- Aim of the exercise -
Where a line below carries the word "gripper", include it in the count, then give the count alone.

- Collected material -
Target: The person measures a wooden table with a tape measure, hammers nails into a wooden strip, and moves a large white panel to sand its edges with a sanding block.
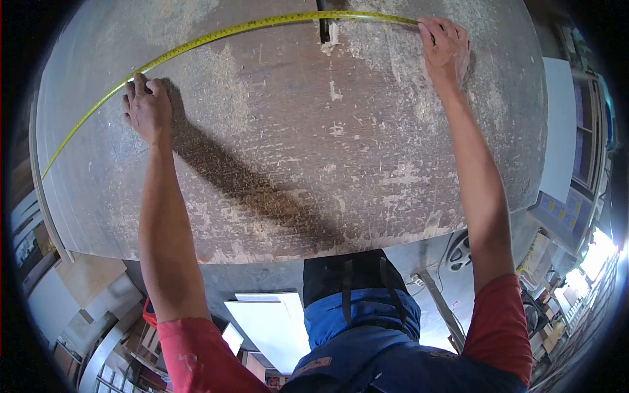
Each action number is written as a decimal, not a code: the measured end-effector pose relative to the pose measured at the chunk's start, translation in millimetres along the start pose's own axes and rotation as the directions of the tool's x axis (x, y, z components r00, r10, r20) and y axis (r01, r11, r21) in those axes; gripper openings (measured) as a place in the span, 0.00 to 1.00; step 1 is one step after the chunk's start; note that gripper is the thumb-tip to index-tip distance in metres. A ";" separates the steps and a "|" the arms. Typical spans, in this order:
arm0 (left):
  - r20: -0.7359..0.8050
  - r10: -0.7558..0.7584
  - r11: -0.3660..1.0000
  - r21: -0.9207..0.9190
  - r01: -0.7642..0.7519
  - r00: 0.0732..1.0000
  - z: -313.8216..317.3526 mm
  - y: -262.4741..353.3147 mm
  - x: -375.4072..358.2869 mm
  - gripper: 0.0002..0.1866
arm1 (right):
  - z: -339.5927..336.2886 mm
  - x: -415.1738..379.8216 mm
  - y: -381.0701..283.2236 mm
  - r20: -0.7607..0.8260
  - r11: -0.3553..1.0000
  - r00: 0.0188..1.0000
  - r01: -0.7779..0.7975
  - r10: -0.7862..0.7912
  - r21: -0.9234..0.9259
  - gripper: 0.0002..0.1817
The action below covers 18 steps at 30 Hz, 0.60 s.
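Observation:
A yellow tape measure [249,26] is stretched in a long curve across the worn, scuffed wooden tabletop [314,170]. My right hand [447,52] pinches its right end between thumb and fingers, near the far right of the table. On the left, my left hand [149,108] grips the blade with its fingertips, the fingers curled. Beyond that hand the blade runs on down toward the table's left edge. No tape case shows. A dark shadow of my left arm falls across the wood.
A dark slot [324,29] cuts into the tabletop beneath the tape. Sawdust [229,85] lies scattered over the surface. White panels [272,327] stand below the near edge, beside my legs. Boards [85,281] are stacked at the left, and a pale panel [559,131] stands at the right.

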<state>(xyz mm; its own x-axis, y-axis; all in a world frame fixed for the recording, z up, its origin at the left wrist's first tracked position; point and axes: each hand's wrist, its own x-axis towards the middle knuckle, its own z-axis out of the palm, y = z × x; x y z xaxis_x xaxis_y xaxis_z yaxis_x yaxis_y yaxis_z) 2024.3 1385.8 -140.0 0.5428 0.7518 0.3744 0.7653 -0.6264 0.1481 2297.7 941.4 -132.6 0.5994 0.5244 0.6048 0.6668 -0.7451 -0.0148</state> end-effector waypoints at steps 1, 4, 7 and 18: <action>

- Finished exercise -
3